Aliviar el dolor de las reclamaciones al seguro

Consiga que las compañías de seguros den marcha atrás y cubran su atención: cómo ganar una apelación a una denegación.

Cómo aliviar el dolor de las reclamaciones al seguro

Cómo defenderse cuando le deniegan la reclamación.

Por Robert J. Davis, PhD Del médico Archivos

Ya es bastante duro estar enfermo, pero lo que puede añadir un insulto a la herida -literalmente- es cuando su compañía de seguros se niega a pagar la factura. No asuma que esa es la última palabra. Si se informa, se organiza y es persistente, a menudo puede conseguir que las compañías de seguros den marcha atrás y cubran su atención.

Paso 1: Lea su póliza y familiarícese con lo que está cubierto y lo que no. Revise las normas relativas a cuestiones como las franquicias, los copagos y los máximos. Si tienes un seguro a través de tu empresa, puedes consultar con tu administrador de beneficios.

Paso 2: Llame a la compañía de seguros y hable con un representante del servicio de atención al cliente. Por muy tentador que pueda ser dar a la persona un pedazo de su mente, recuerde que ser hostil podría jugar en su contra. En lugar de eso, mantén la calma y prepárate teniendo toda la documentación fácilmente accesible junto con las secciones pertinentes de tu póliza. Refiriéndose a esta información, exponga su caso de forma clara y concisa.

Paso 3: Si el representante del seguro no parece estar al tanto o no le da una respuesta satisfactoria, pida hablar con un supervisor. Si esa persona no le ayuda, pida el nombre de su jefe. Si te dicen que alguien se pondrá en contacto contigo para darte una respuesta, pregunta cuándo. Anota el nombre de la persona, su extensión y la fecha en que hablaste. Si no recibes una respuesta en la fecha prometida, vuelve a llamar al representante. Toma notas detalladas de cada conversación para poder consultarlas en las siguientes.

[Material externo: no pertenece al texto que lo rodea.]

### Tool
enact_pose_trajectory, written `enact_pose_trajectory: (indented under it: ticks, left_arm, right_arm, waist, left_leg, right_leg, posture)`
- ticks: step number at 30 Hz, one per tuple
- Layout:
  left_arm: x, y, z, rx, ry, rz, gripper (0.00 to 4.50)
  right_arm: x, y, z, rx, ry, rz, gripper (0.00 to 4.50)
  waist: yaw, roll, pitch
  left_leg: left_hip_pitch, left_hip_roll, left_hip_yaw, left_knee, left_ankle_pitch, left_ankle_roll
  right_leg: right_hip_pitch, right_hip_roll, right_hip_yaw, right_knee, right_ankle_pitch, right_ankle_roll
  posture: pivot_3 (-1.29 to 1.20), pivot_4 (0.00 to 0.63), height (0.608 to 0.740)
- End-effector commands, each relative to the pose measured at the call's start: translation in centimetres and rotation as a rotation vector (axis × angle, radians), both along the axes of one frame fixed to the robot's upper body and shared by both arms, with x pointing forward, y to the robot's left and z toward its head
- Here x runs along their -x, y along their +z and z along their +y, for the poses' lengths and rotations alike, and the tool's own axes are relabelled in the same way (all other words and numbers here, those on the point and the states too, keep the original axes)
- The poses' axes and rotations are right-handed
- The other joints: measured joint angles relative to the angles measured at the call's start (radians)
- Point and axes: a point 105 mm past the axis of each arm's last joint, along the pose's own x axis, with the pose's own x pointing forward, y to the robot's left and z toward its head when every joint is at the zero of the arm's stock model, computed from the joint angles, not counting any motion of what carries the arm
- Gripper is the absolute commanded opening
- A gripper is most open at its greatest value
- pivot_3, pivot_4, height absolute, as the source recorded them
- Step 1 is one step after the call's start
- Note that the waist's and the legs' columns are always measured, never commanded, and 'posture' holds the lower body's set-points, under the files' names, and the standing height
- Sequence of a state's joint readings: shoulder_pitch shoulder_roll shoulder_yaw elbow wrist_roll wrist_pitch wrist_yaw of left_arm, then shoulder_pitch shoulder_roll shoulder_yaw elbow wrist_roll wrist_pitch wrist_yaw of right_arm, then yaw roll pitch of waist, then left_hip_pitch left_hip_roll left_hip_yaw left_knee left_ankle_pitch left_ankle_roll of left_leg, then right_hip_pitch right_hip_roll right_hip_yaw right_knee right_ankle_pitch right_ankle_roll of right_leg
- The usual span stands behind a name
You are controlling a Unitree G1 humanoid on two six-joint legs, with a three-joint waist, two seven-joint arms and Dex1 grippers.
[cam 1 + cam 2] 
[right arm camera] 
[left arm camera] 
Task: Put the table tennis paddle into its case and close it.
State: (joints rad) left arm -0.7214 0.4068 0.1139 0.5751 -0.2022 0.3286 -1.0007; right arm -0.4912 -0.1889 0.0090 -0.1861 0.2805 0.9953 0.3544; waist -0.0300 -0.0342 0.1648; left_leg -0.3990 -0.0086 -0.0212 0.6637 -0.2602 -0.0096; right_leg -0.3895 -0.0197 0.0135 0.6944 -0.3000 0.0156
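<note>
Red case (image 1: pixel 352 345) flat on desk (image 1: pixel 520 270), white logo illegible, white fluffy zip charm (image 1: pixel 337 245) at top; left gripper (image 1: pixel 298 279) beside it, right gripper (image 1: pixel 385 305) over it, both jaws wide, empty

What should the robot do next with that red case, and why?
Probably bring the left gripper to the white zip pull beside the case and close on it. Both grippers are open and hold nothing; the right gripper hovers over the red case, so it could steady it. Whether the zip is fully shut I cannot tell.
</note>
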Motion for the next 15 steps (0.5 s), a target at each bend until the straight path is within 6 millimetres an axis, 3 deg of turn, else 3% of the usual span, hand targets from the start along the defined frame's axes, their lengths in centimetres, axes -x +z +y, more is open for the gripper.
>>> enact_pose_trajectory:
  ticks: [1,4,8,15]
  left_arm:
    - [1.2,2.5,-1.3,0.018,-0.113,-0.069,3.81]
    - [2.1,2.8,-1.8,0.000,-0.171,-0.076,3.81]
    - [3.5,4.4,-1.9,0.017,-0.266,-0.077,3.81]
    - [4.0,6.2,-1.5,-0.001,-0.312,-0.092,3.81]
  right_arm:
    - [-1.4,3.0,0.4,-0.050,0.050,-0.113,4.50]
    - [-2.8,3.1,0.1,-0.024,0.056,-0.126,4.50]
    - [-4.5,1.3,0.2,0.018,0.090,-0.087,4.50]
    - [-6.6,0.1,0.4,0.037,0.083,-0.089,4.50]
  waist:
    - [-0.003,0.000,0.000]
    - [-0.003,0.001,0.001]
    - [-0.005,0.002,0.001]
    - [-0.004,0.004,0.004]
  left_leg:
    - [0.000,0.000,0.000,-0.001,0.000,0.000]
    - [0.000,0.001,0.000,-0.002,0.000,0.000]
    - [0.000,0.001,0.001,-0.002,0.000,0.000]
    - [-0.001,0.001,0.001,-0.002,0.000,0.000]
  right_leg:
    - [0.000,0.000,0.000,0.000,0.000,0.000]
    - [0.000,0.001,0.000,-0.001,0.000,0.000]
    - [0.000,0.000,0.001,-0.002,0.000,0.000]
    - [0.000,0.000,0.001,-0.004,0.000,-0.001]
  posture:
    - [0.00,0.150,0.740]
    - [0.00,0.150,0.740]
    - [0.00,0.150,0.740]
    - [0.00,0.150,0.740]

Paso 4: Si no obtienes la respuesta que deseas a través de las llamadas telefónicas, el siguiente paso es presentar una reclamación por escrito. Básicamente, esto incluye su nombre, dirección, número de póliza y nombre del médico, junto con una descripción de lo que no fue cubierto y por qué debería haberlo sido. Puede ser útil una nota de su médico que apoye su caso. Consulte con su plan para saber qué información se requiere para una apelación por escrito y dónde debe enviarse. Consiga los nombres de las personas encargadas de las reclamaciones y recursos de los pacientes y dirija sus cartas (o, en su caso, correos electrónicos) directamente a ellos. Guarde copias de toda su correspondencia. Si no recibe una respuesta en uno o dos meses, llame y pregunte cuándo puede esperar una.

Paso 5: Si no tiene éxito con el recurso escrito, no se rinda. Todavía tiene más opciones: A menudo puede apelar de nuevo y hacer que su caso sea revisado por otro grupo de representantes de la compañía de seguros. Si eso no funciona, puede optar por lo que se conoce como revisión externa, que ofrecen la mayoría de los estados. Los requisitos varían de un estado a otro. Para obtener información específica sobre los procedimientos en su estado, consulte "A Consumer Guide to Handling Disputes with Your Employer or Private Health Plan" (Guía del consumidor para resolver conflictos con su empresa o plan de salud privado), elaborada por Consumers Union y la Kaiser Family Foundation. Está disponible en línea en www.kff.org/consumerguide.

Recuerde que las compañías de seguros de salud a menudo emiten denegaciones con la expectativa de que usted no las impugnará o, si lo hace, se rendirá rápidamente. Si es persistente y les hace saber que tiene la intención de seguir luchando, a menudo puede desgastarlos y hacer que se rindan, dándoles a probar su propia medicina.

Robert Davis, PhD, es el representante del lector. Sus opiniones y conclusiones son suyas.